Он не чувствовал никакого желания лгать ей. Правда, пусть и неприятная, даже казалась ему своего рода объяснением в любви.
– Я тебя ненавидел, – начал он. – Я хотел изнасиловать тебя, а потом убить. Две недели тому назад я всерьез намеревался размозжить тебе голову камнем из мостовой. И если хочешь знать правду, я подозревал, что ты связана с органами.
Девушка с восторгом расхохоталась – очевидно, воспринимая его слова как комплимент собственной маскировке.
– Я и органы! Подумать только! Ты действительно так считал?
– Ну, возможно, что не совсем. Но судя по твоей внешности – просто потому что ты молода, свежа и здорова, понимаешь ли, – допускал такую возможность…
– Ты считал меня хорошей партийкой. Чистой в слове и в деле. Любительницей знамен, шествий, лозунгов, коллективных игр и выездов за город. А еще думал, что, получив четверть шанса, я разоблачу тебя как мыслепреступника и сдам на смерть?
– Да, что-то в этом роде. Такие уж сейчас девушки, сама знаешь.
– Такие сейчас чертовы времена, – согласилась она, развязывая красный кушачок Юношеской антисекс-лиги и вешая его на ветку. А затем, словно прикосновение к собственному телу о чем-то напомнило ей, засунула руку в карман своего комбинезона и извлекла из него небольшую шоколадку, разломила ее пополам и подала один из кусков Уинстону. Уже принимая дольку, он понял по запаху, что шоколадка эта необычная. Темная и блестящая, она была обернута в серебряную бумагу. Тот шоколад, к которому он привык, представлял собой крошащуюся бурую субстанцию с каким-то дымным, если так можно выразиться, привкусом… и все же когда-то он уже пробовал такой шоколад. Его запах сразу вызвал в памяти какое-то неопределенное воспоминание, сильное и тревожное.

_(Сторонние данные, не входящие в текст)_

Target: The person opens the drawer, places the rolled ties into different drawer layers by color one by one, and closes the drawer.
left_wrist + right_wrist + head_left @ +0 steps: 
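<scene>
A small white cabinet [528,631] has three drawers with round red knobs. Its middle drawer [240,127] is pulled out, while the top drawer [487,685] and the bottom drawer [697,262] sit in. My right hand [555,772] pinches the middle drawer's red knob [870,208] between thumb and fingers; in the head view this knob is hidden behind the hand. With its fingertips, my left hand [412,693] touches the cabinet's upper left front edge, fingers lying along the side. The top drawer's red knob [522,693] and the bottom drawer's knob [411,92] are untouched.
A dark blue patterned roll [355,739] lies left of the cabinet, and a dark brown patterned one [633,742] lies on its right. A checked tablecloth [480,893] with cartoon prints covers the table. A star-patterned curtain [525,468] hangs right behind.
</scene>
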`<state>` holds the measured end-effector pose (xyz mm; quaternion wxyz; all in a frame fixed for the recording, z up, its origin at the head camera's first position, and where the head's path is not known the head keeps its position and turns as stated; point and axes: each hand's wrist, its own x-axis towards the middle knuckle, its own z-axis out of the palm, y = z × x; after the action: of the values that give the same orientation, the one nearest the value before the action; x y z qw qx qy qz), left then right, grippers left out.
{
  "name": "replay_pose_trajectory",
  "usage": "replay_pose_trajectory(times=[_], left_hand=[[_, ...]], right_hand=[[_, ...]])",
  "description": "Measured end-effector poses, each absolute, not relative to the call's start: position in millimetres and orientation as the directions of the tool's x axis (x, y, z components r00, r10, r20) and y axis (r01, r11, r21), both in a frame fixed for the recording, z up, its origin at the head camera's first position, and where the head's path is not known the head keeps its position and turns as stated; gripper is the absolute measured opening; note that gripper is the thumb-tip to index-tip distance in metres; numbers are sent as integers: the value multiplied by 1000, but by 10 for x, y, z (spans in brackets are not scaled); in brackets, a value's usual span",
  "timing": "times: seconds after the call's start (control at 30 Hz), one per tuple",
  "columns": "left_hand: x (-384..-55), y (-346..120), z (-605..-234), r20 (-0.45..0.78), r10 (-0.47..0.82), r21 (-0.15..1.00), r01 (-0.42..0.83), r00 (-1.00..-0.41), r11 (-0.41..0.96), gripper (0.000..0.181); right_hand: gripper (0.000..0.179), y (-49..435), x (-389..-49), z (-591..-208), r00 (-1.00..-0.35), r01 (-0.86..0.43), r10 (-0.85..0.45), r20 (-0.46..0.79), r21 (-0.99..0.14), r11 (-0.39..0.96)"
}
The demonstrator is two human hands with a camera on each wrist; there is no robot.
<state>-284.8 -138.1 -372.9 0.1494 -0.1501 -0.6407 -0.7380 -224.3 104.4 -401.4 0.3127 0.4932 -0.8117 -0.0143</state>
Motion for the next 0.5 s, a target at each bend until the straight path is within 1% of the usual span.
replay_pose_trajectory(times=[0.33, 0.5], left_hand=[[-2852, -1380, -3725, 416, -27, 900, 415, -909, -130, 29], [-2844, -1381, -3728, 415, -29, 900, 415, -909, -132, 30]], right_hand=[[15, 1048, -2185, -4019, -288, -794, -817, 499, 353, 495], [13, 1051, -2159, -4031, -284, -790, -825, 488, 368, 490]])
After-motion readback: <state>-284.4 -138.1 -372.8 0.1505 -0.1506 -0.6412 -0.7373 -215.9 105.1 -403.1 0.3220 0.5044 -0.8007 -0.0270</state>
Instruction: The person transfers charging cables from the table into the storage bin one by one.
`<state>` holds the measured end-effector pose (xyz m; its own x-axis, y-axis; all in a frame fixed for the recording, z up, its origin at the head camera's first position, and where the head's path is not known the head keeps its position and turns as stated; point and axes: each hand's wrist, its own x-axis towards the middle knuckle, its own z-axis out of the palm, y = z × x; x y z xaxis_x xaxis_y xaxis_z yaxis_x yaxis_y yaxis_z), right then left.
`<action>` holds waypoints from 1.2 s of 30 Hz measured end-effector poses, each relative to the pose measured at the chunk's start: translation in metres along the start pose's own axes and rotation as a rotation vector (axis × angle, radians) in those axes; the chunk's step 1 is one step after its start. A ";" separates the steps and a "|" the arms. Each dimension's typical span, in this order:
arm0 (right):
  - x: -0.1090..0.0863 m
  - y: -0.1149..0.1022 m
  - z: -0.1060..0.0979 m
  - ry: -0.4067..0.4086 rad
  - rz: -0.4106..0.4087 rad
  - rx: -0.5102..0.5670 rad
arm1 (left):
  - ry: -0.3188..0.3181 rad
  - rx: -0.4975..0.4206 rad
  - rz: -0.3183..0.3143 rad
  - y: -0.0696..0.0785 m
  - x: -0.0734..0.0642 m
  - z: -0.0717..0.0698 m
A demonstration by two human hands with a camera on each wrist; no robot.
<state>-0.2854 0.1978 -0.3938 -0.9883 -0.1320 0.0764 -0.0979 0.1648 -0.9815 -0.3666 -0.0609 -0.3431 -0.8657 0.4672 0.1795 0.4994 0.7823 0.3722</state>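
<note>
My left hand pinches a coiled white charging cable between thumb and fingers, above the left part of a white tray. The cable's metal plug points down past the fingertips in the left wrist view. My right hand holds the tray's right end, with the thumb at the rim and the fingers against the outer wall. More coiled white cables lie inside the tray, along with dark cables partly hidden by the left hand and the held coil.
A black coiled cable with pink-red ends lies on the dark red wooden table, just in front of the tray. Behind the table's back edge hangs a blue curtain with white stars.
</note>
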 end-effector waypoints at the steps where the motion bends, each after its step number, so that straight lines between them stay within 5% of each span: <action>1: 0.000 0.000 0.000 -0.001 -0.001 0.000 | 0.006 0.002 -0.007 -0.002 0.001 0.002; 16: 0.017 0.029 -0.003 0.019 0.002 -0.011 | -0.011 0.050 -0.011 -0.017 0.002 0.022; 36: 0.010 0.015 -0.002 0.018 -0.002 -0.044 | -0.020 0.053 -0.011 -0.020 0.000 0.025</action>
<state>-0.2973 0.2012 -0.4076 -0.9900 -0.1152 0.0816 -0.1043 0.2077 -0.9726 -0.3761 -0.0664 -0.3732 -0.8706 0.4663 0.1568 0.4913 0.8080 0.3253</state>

– А где ты его взяла? – спросил он.
– На черном рынке, – безразличным тоном ответила она. – На самом деле я еще та девица, если приглядеться. Хорошо играю в разные игры. В шпионерах была командиром отряда. Три дня в неделю добровольно работаю на Юношескую антисекс-лигу. Сколько же часов своей жизни я потратила на расклейку этой хрени по всему Лондону! На любых шествиях я всегда держу один конец транспаранта. Я всегда подтянутая и бодрая, не увиливаю ни от каких поручений. Всегда ори вместе с толпой, вот что я тебе скажу, – иначе попадешь в беду.